▶ **WHAT THE TASK ASKS**
What lines below contain the word "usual"? Please pull each one out.

SOURCE MATERIAL Block Start

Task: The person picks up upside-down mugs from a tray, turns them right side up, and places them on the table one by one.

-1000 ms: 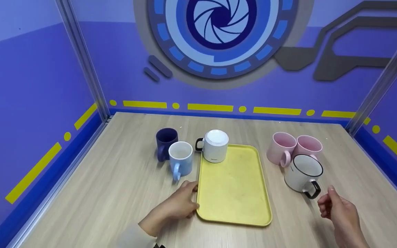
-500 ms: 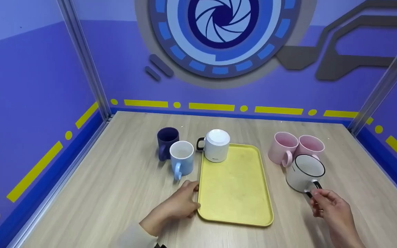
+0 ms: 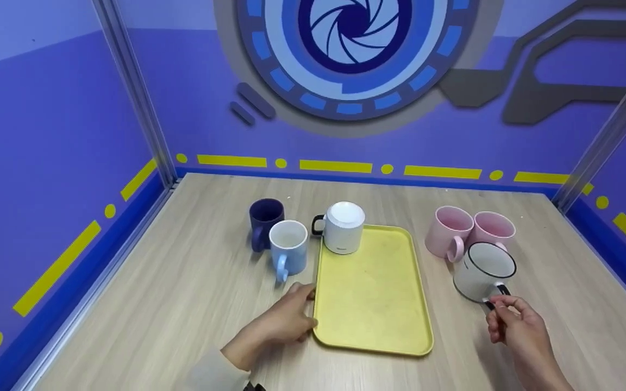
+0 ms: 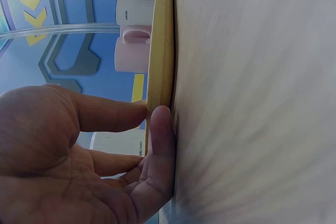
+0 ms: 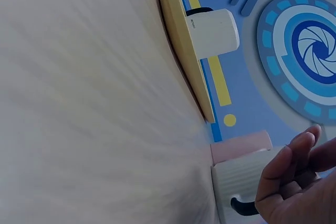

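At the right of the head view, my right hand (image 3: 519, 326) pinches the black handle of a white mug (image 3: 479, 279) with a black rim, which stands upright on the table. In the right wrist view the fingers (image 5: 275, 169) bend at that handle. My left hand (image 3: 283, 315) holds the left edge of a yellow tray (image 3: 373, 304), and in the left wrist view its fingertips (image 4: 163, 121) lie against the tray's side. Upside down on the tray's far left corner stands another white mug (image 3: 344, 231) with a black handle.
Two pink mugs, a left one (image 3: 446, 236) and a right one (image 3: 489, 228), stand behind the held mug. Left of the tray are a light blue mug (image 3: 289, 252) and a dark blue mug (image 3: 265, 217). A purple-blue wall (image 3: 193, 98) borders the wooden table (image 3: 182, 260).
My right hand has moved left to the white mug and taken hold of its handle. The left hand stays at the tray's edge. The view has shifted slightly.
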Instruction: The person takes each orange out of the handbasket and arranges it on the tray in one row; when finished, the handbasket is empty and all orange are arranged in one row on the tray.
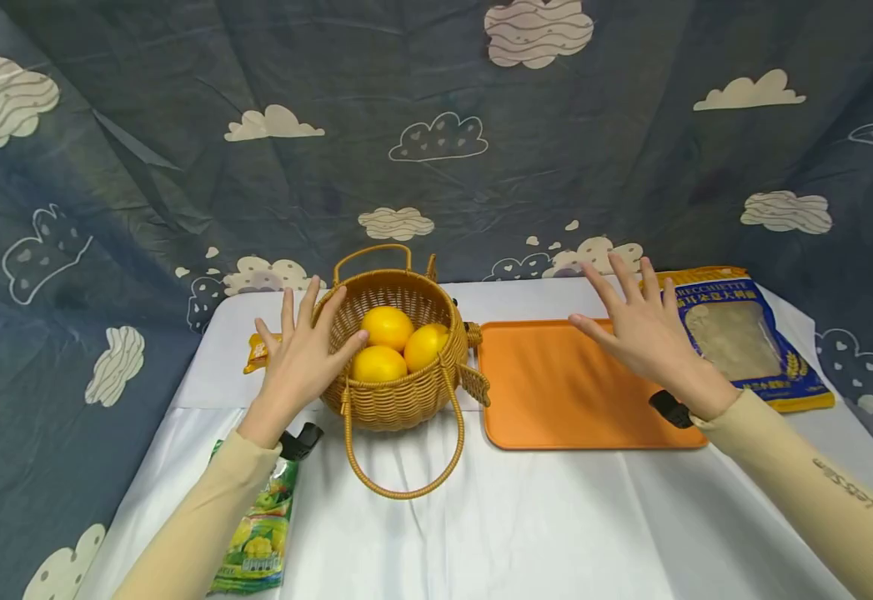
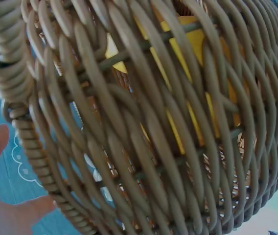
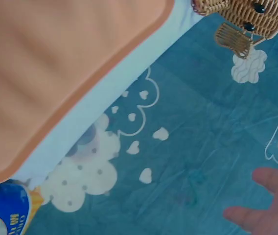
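Fingers spread, my left hand [image 1: 303,354] hovers at the left side of a wicker basket [image 1: 387,408], overlapping its rim in the head view. Three yellow lemons [image 1: 387,327] lie inside the basket, whose front handle hangs down onto the white cloth. The woven wall [image 2: 153,112] fills the left wrist view, with yellow showing through the gaps. My right hand [image 1: 642,329], also spread and holding nothing, is raised above the right part of an orange tray [image 1: 556,392]. The tray's edge [image 3: 87,88] and some fingers [image 3: 271,205] of that hand appear in the right wrist view.
A blue and yellow pasta bag [image 1: 744,333] lies right of the tray, partly over its corner. At left, a green packet [image 1: 259,533] lies under my left forearm, and a small orange packet [image 1: 256,353] sits behind my left hand. A cloud-patterned curtain [image 1: 346,183] hangs behind.
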Motion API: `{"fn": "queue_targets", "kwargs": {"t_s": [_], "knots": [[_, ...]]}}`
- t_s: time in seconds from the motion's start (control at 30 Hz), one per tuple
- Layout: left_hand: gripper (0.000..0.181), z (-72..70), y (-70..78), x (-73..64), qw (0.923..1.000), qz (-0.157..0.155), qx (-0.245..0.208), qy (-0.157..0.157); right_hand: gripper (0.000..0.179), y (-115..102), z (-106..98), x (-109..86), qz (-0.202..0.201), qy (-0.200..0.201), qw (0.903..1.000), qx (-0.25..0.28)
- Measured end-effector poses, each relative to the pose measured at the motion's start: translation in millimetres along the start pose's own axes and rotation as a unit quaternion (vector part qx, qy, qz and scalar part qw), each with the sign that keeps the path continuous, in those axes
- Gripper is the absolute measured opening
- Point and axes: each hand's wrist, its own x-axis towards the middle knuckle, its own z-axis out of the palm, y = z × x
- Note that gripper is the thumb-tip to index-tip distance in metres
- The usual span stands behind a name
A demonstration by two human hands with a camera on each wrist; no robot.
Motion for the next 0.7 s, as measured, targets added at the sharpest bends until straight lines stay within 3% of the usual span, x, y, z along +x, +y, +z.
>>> {"fn": "queue_targets", "kwargs": {"t_s": [0.1,0.2,0.27,0.33,0.4,0.47,0.57,0.67,0.7], "knots": [[0.073,-3.8,-1.5,-1.1,0.9997,0.007,-0.019,0.015,0.075,-7,-1,5.0,-0.025,0.004,0.9996,0.014],[0.07,-6.5,-5.9,-2.4,0.9955,0.019,-0.083,0.042,0.075,-16,-3,14.2,-0.059,-0.001,0.9972,0.046],[0.065,-7.0,-10.9,-2.9,0.9859,0.024,-0.153,0.064,0.075,-25,-3,22.5,-0.084,-0.011,0.9927,0.085],[0.06,-6.6,-16.7,-3.1,0.968,0.019,-0.237,0.08,0.074,-34,-3,31.5,-0.11,-0.029,0.9849,0.131],[0.057,-5.6,-22.6,-3.1,0.9408,0.003,-0.328,0.085,0.072,-45,-4,40.3,-0.137,-0.05,0.9725,0.182],[0.055,-3.5,-28.5,-3.9,0.9052,-0.02,-0.416,0.084,0.07,-56,-3,48.9,-0.161,-0.074,0.9576,0.227],[0.056,2.1,-36.0,-7.4,0.8363,-0.053,-0.542,0.065,0.065,-73,-1,62.1,-0.196,-0.124,0.9209,0.313],[0.055,10.9,-42.2,-11.1,0.7639,-0.08,-0.639,0.045,0.061,-88,4,76.5,-0.219,-0.184,0.874,0.393],[0.054,14.5,-44.0,-11.8,0.7449,-0.089,-0.66,0.039,0.06,-93,6,81.7,-0.224,-0.207,0.8567,0.416]]}}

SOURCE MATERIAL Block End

▶ **EXPECTED ANSWER**
- The usual span stands behind a name
Motion for the next 0.7 s, as measured, targets added at the sharpest bends until straight lines stay within 3% of the usual span, x, y, z along +x, +y, +z.

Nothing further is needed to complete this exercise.